§ Task
Reproduce verbatim all of the data given below, but do not carry over the images.

§ Material provided
-*-*-

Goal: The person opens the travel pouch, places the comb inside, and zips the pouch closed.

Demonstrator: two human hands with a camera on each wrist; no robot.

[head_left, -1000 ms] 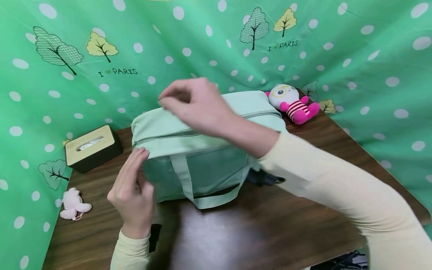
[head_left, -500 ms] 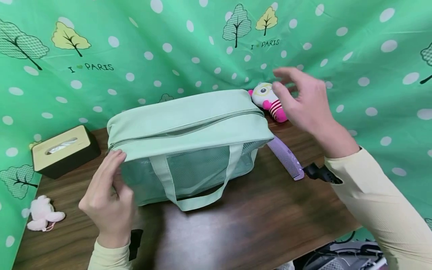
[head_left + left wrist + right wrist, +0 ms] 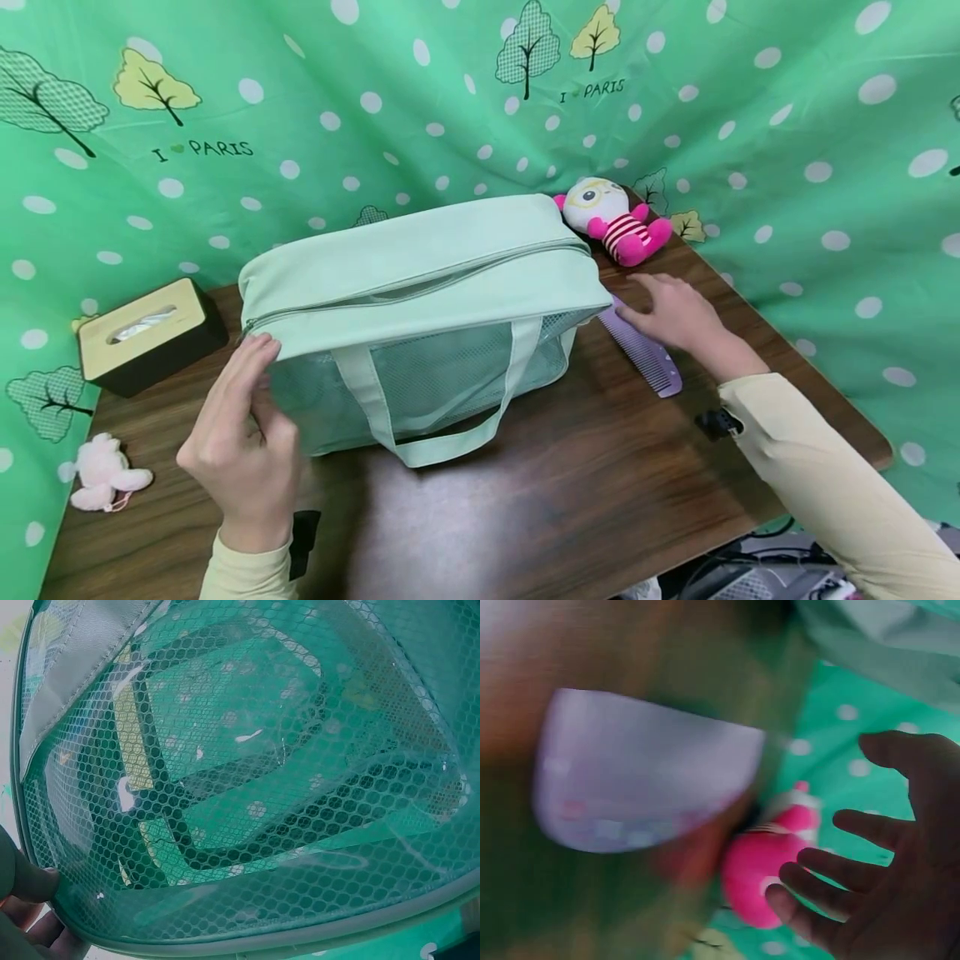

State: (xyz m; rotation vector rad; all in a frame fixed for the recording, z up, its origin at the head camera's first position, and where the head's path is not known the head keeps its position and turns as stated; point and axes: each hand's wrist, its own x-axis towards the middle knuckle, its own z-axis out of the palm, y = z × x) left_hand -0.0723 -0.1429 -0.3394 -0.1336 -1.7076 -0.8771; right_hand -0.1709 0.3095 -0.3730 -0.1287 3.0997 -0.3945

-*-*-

§ Response box
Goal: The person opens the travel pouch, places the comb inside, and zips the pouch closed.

Demonstrator: two human hands with a camera on each wrist; no robot.

[head_left, -1000 ms] 
[head_left, -500 ms] 
[head_left + left wrist + right wrist, +0 ms] 

State: (xyz m; rotation vector rad; all in a frame fixed for the recording, z up, its origin at the head camera's first position, and where the head's path is not known the head keeps its position and turns as stated; point and axes: each hand's wrist, its own x-axis towards the middle knuckle, its own z-axis out of the palm, y = z × x) left_hand -0.0723 -0.1429 -0.3394 -0.1336 -1.7076 -0.8771; right_hand -0.1709 0.3095 -0.3730 -0.1287 3.0997 -0.3945

This output contains the complete answer.